Report every line of the data where the string "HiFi" appears.

===== Data records

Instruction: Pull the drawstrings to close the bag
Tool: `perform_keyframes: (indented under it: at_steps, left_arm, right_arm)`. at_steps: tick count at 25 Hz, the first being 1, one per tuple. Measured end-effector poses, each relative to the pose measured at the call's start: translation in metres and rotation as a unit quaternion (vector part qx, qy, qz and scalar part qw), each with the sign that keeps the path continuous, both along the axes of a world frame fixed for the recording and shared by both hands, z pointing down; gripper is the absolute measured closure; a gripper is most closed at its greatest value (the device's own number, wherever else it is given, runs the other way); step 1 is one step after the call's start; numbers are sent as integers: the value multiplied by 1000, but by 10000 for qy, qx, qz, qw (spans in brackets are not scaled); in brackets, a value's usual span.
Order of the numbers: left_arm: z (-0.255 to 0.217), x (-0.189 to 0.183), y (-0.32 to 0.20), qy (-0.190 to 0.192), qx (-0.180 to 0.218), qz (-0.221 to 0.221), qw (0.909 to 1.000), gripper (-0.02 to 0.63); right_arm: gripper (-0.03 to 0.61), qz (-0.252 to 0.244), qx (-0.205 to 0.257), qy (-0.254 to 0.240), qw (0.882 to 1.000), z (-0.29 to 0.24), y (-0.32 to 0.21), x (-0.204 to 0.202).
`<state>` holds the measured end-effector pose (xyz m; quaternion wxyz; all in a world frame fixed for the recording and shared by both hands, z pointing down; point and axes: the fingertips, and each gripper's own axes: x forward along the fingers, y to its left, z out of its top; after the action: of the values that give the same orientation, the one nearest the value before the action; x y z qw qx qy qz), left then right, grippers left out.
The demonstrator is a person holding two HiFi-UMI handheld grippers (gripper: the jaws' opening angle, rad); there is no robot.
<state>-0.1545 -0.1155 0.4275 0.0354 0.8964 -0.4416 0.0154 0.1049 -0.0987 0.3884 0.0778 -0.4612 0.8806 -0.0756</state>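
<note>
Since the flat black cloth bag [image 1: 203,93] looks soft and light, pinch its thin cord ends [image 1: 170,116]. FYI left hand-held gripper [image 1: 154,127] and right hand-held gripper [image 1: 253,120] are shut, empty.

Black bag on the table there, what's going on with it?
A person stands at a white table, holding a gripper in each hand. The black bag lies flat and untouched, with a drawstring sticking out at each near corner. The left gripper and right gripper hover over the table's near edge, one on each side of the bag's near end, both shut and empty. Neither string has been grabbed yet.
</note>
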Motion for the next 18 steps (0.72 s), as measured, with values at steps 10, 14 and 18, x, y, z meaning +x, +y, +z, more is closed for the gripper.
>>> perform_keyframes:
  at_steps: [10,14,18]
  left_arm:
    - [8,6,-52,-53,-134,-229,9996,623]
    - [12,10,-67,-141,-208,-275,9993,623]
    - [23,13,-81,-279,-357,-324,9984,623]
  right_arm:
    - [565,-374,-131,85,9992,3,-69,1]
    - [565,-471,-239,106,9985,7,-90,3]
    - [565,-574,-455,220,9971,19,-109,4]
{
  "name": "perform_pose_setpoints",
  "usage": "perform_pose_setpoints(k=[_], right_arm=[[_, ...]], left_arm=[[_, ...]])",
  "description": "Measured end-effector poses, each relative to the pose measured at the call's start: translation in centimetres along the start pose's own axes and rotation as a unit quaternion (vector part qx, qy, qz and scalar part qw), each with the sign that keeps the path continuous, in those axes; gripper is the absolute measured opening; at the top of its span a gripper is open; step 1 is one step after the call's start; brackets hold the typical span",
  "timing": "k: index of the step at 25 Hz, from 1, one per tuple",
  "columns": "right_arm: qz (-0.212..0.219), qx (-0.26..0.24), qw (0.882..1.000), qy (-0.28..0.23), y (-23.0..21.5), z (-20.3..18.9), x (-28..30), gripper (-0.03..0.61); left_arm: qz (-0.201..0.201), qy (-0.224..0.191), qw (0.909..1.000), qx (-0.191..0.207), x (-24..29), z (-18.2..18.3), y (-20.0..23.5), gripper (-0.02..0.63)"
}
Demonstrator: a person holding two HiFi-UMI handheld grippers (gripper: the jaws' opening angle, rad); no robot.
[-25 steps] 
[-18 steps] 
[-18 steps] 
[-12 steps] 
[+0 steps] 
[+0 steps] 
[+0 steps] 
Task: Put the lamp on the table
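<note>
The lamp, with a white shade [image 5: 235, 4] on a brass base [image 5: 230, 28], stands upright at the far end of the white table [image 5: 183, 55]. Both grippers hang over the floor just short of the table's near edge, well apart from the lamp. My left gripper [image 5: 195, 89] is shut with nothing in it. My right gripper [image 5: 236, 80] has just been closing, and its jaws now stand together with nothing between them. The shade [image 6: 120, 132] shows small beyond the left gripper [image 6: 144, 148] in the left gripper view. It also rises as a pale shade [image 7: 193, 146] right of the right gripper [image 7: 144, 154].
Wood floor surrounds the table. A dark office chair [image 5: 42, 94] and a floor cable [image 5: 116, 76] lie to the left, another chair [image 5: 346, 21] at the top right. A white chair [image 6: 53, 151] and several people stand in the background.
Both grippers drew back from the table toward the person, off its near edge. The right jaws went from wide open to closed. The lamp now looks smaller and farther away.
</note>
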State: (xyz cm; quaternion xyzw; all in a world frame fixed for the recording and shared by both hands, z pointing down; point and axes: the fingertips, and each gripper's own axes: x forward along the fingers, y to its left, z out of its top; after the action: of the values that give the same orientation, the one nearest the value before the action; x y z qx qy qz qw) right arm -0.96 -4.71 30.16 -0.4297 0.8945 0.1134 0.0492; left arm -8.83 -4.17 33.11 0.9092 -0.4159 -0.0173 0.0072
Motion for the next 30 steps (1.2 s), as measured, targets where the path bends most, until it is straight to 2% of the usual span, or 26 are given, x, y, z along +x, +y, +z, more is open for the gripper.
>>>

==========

* **Exercise result**
The demonstrator is a person holding two HiFi-UMI handheld grippers (gripper: the jaws' opening angle, rad); there is no robot.
Demonstrator: a person holding two HiFi-UMI handheld grippers (gripper: the jaws' opening angle, rad); no robot.

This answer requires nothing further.